■ **REQUIREMENT**:
Copy out exactly the lines from the start of the data to the line containing "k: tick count". Include both.

-=-=-

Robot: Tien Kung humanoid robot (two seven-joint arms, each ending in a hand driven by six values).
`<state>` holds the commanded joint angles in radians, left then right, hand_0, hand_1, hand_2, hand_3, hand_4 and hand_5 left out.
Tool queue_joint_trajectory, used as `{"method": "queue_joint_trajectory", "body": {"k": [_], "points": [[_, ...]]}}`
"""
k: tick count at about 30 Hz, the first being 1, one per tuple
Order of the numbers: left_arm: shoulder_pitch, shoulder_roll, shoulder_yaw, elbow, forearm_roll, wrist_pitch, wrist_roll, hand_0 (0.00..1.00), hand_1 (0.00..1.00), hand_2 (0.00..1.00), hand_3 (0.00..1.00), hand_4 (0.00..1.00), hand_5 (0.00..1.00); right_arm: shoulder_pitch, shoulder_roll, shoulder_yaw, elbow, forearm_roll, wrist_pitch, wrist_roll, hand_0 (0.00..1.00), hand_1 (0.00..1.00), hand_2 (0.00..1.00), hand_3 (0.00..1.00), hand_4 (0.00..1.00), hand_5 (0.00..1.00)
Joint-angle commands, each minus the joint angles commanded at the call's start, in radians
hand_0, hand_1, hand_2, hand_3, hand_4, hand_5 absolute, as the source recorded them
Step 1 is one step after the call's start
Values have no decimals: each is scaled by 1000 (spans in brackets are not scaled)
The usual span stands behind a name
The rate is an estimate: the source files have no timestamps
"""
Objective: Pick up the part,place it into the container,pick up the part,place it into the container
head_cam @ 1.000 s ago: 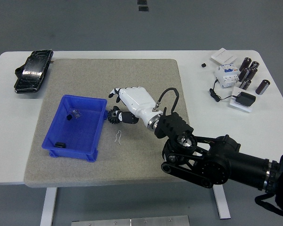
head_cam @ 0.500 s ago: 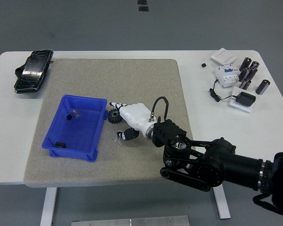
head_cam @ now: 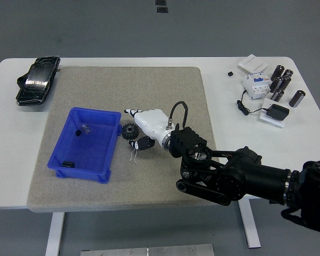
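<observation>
Right robot hand (head_cam: pixel 144 128) — we see it low over the gear (head_cam: pixel 130 130) beside the blue bin (head_cam: pixel 85 144); grip on it we cannot tell.

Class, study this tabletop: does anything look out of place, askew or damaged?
Mostly tidy. The black flat device at the far left corner shows a crumpled or cracked-looking surface. A thin white wire clip lies loose on the grey mat, outside the blue plastic bin.

No text, label or number is legible on anything on the table.
</observation>
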<state>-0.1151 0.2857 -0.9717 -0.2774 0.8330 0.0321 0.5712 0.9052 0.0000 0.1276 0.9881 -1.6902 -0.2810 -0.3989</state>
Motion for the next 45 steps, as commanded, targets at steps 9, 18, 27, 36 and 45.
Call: {"method": "queue_joint_trajectory", "body": {"k": [9, 18, 27, 36, 45], "points": [[-3, 1, -3, -1, 7, -2, 2, 745, 720, 721, 655, 675, 413, 13, 0, -23, -29, 21, 39, -10, 400, 574, 805, 895, 875, 578], [-4, 2, -6, -1, 11, -3, 5, 745, 721, 721, 638, 665, 417, 11, 0, -43, -36, 29, 58, -16, 401, 575, 802, 895, 998, 804], [-6, 2, -18, -5, 25, -4, 14, 745, 720, 720, 638, 663, 416, 10, 0, -86, -30, 56, 21, -2, 400, 560, 739, 808, 998, 808], [-6, 1, -18, -4, 28, -3, 13, 745, 721, 719, 637, 658, 419, 5, 0, -118, -33, 64, -39, -2, 352, 464, 588, 669, 753, 526], [-6, 0, -18, -3, 29, -2, 9, 745, 720, 719, 634, 654, 424, 1, 0, -110, -35, 50, -73, -4, 308, 410, 501, 638, 665, 433]]}}
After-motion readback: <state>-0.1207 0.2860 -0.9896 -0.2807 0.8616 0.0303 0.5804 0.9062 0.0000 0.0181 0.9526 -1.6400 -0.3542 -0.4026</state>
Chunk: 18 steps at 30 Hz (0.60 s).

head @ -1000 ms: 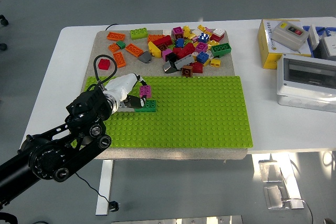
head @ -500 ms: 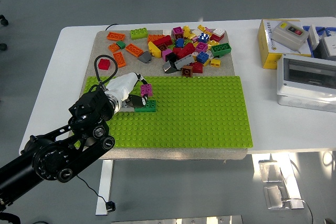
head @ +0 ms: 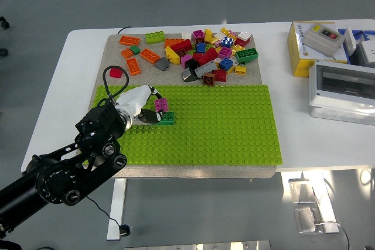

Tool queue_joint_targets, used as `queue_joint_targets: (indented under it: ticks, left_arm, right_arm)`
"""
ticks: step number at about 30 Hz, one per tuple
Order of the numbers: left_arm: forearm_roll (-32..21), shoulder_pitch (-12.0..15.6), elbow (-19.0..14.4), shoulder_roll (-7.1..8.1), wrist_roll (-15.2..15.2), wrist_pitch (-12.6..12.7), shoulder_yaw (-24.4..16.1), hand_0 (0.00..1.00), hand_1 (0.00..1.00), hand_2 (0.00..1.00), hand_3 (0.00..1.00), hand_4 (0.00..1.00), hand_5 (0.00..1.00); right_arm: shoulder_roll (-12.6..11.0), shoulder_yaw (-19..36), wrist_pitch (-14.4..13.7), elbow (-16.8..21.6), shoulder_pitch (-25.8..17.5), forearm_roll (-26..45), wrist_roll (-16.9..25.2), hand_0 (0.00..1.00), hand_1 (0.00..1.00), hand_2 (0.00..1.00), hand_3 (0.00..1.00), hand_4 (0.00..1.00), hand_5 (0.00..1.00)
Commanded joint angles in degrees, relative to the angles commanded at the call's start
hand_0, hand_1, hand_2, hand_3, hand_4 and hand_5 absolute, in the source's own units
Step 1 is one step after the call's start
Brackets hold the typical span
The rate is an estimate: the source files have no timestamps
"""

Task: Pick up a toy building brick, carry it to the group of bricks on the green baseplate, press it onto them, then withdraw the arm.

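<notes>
While I am watching through the head camera, the left arm is reaching in from the lower left corner over the white worktop (head: 70,57), and its robot hand (head: 140,109) is sitting over the left part of the green baseplate (head: 222,127). The white-covered fingers (head: 136,99) are closing around a small magenta brick (head: 161,105), so I am reading the robot hand as grasping that brick. The magenta brick is resting on top of a dark green brick (head: 167,118), which is standing on the baseplate just right of the robot hand; the two bricks are touching. Whether the studs are fully seated I cannot tell from this angle.

Beyond the baseplate, on the far part of the grey mat (head: 111,48), a loose pile of bricks (head: 214,54) in red, yellow, blue, pink and green is lying towards the right, and several orange bricks (head: 140,57) are lying apart from it on the left. A single red brick (head: 116,72) is sitting near the mat's left edge, just beyond the black cable looping off the wrist.

At the right end of the worktop a yellow box (head: 316,45) is lying beside a white plastic case (head: 345,92).
</notes>
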Motion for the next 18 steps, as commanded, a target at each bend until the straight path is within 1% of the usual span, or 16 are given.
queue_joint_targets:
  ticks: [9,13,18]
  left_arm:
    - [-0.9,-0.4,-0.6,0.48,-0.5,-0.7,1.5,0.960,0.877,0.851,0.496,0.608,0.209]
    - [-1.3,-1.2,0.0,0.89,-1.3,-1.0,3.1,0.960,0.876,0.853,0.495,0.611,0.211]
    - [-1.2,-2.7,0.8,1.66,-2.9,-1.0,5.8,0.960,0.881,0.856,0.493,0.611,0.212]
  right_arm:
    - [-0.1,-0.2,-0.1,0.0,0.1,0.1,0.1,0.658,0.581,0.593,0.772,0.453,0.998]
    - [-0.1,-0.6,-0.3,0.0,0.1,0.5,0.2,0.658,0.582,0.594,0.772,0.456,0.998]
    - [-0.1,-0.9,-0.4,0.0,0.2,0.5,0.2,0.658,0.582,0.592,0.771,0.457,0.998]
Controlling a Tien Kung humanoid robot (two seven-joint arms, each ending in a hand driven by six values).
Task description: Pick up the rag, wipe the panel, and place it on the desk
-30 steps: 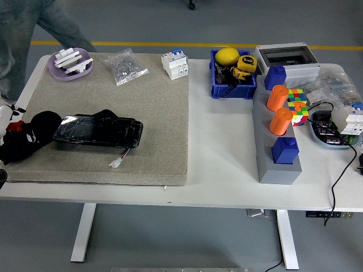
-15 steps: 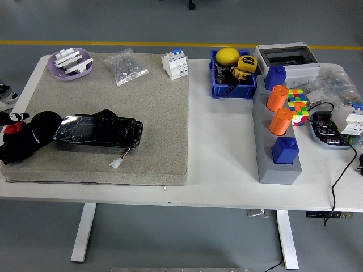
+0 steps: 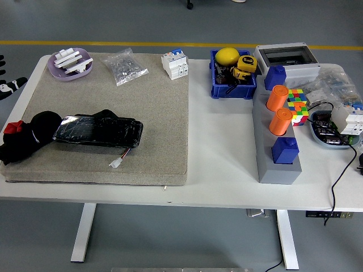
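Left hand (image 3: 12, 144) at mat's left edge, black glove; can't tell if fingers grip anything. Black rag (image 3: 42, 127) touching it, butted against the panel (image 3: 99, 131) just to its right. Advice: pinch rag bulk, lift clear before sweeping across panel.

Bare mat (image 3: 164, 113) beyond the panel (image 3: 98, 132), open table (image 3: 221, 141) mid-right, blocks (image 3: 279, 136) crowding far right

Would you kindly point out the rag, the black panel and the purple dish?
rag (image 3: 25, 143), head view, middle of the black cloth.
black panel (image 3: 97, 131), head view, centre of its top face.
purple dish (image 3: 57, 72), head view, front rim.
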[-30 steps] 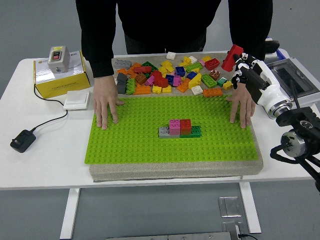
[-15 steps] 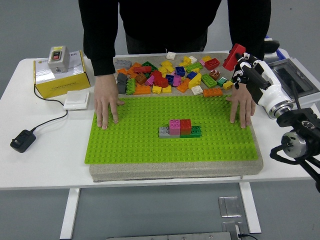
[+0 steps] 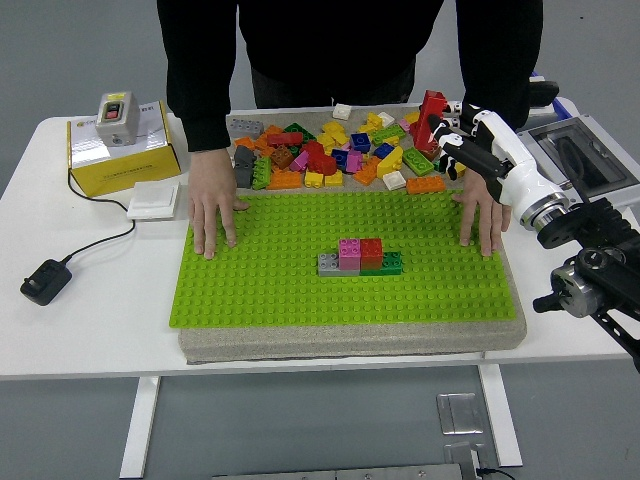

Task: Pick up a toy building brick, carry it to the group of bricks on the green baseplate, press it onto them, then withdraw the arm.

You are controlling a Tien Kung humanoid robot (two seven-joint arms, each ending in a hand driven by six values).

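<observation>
Right hand [image 3: 447,135] closed on a red brick [image 3: 432,112], held above the loose pile [image 3: 330,150] near the baseplate's far right corner; stacked group [image 3: 360,257] waiting mid green baseplate [image 3: 260,290]; person's palms [image 3: 212,210] flat on it, probably steadying it.

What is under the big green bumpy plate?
The green baseplate lies on a grey slab, which shows along its front edge and behind, under the loose bricks. The slab rests on the white table. Anything beneath the plate's middle is covered.

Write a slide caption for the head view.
Right hand carries a red brick above the loose bricks while a person steadies the green baseplate.
</observation>
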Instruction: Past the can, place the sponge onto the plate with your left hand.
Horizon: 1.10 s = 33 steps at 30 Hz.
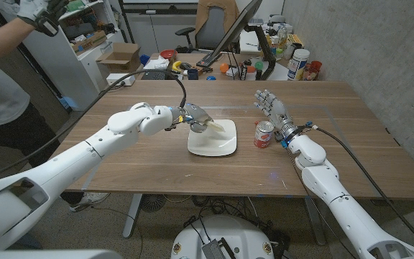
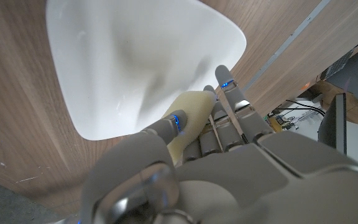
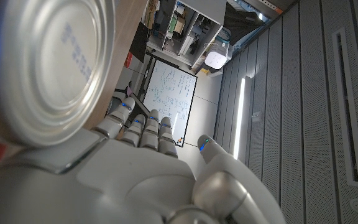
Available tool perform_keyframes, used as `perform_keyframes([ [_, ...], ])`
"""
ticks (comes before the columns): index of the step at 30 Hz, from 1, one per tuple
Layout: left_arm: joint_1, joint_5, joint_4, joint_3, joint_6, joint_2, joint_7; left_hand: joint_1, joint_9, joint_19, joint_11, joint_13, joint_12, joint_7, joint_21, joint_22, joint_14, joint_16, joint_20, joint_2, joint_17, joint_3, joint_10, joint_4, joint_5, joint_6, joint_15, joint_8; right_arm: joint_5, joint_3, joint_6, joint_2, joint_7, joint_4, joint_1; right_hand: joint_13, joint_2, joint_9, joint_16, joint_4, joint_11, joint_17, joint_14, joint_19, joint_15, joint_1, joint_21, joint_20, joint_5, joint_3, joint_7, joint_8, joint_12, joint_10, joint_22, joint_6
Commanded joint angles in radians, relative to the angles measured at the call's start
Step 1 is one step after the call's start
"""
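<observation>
A white square plate (image 1: 212, 141) sits mid-table, and its rim (image 2: 86, 112) shows close up in the left wrist view. My left hand (image 1: 195, 117) hangs over the plate's near-left part and holds a pale yellow sponge (image 1: 216, 126) that sticks out over the plate. In the left wrist view the sponge (image 2: 188, 121) is pinched between the fingers (image 2: 229, 106), just above the plate. A red can (image 1: 264, 134) stands to the right of the plate. My right hand (image 1: 273, 109) stands beside the can with its fingers spread, and the can's silver top (image 3: 42, 68) looms near it.
A person stands at the far left, a gloved hand (image 1: 38, 16) raised. Beyond the table's back edge lie a cluttered desk (image 1: 214, 68), an office chair (image 1: 210, 21) and a cardboard box (image 1: 121, 56). A black cable (image 1: 365, 173) trails along the right arm.
</observation>
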Motion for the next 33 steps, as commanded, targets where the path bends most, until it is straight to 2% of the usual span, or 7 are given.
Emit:
perform_keyframes([
  [1,-0.032,0.000,0.054,0.043,-0.023,-0.028,-0.024,0.011,0.003,-0.003,0.003,0.005,-0.008,-0.001,0.006,0.003,0.010,-0.004,0.004,0.001,-0.001,0.001,0.003,0.006,0.001,0.004,-0.020,-0.006,0.001,0.004,-0.003,0.006,0.006,0.013,0.007,0.004,0.082,0.005,0.004,-0.002,-0.002,0.003,0.010,0.011,0.006,0.004,0.004,-0.065,0.007,0.005,0.000,0.006,0.004,0.006,0.005,0.010],
  [14,-0.049,0.004,0.081,0.063,-0.021,-0.045,-0.023,0.009,0.003,-0.004,-0.002,0.005,-0.009,-0.001,0.007,0.003,0.010,-0.006,0.006,-0.004,-0.001,-0.005,0.006,0.011,0.000,0.005,-0.018,-0.006,0.001,0.010,0.004,0.010,0.014,0.031,0.015,0.004,0.082,0.005,0.004,-0.001,-0.002,0.003,0.009,0.011,0.007,0.004,0.004,-0.064,0.007,0.004,0.001,0.006,0.004,0.006,0.005,0.010],
  [17,-0.053,-0.001,0.085,0.064,-0.020,-0.047,-0.027,-0.003,0.003,-0.002,-0.003,0.005,-0.011,-0.002,0.007,0.003,0.012,-0.008,0.005,-0.022,-0.002,-0.021,0.007,0.019,-0.003,0.009,-0.020,-0.005,0.000,0.010,0.007,0.011,0.017,0.036,0.017,0.004,0.080,0.005,0.004,-0.002,0.000,0.003,0.010,0.012,0.008,0.003,0.004,-0.063,0.007,0.004,0.002,0.006,0.005,0.007,0.005,0.011],
  [20,-0.055,-0.010,0.085,0.064,-0.012,-0.050,-0.038,-0.074,0.003,0.008,-0.001,0.003,-0.014,-0.010,0.007,0.000,0.026,-0.018,-0.002,-0.094,-0.015,-0.103,0.021,0.049,-0.001,0.024,-0.027,-0.002,0.001,0.013,0.004,0.012,0.016,0.035,0.017,0.004,0.078,0.005,0.004,-0.002,0.001,0.003,0.010,0.012,0.008,0.003,0.004,-0.062,0.007,0.003,0.003,0.006,0.005,0.007,0.005,0.011],
  [26,-0.053,-0.005,0.076,0.064,0.013,-0.053,-0.045,-0.182,0.001,0.024,0.001,0.000,-0.020,-0.009,-0.002,-0.003,0.041,-0.029,0.006,-0.155,-0.022,-0.197,0.033,0.102,0.017,0.044,-0.028,-0.002,0.000,0.014,0.012,0.014,0.024,0.047,0.022,0.004,0.073,0.005,0.004,-0.003,0.002,0.003,0.010,0.013,0.010,0.002,0.005,-0.061,0.006,0.000,0.004,0.006,0.005,0.007,0.005,0.011],
  [28,-0.054,0.005,0.070,0.068,0.026,-0.052,-0.057,-0.263,0.000,0.022,0.005,-0.001,-0.025,-0.010,-0.014,-0.001,0.039,-0.037,0.036,-0.172,-0.022,-0.253,0.034,0.122,0.029,0.043,-0.022,-0.007,0.005,0.016,0.005,0.017,0.022,0.044,0.021,0.004,0.071,0.005,0.004,-0.003,0.002,0.003,0.011,0.013,0.009,0.002,0.005,-0.060,0.006,-0.001,0.004,0.006,0.005,0.007,0.005,0.010],
  [33,-0.056,-0.018,0.057,0.062,0.051,-0.054,-0.099,-0.425,-0.004,-0.031,0.016,-0.001,-0.042,-0.080,-0.083,-0.007,0.027,-0.053,0.145,-0.251,-0.021,-0.369,0.014,0.113,0.070,-0.054,-0.003,-0.027,0.007,0.017,0.017,0.017,0.037,0.057,0.026,0.004,0.069,0.005,0.004,-0.003,0.002,0.003,0.011,0.013,0.011,0.001,0.005,-0.061,0.005,-0.002,0.005,0.006,0.005,0.007,0.005,0.010],
])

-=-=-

■ **EXERCISE RESPONSE**:
Robot: Tien Kung humanoid robot (two seven-joint arms, each ending in a hand driven by six values).
`<state>` holds the commanded joint angles in radians, left then right, hand_0, hand_1, hand_2, hand_3, hand_4 and hand_5 left out.
Tool queue_joint_trajectory, used as `{"method": "queue_joint_trajectory", "body": {"k": [_], "points": [[_, ...]]}}`
"""
k: tick count at about 30 Hz, the first being 1, one per tuple

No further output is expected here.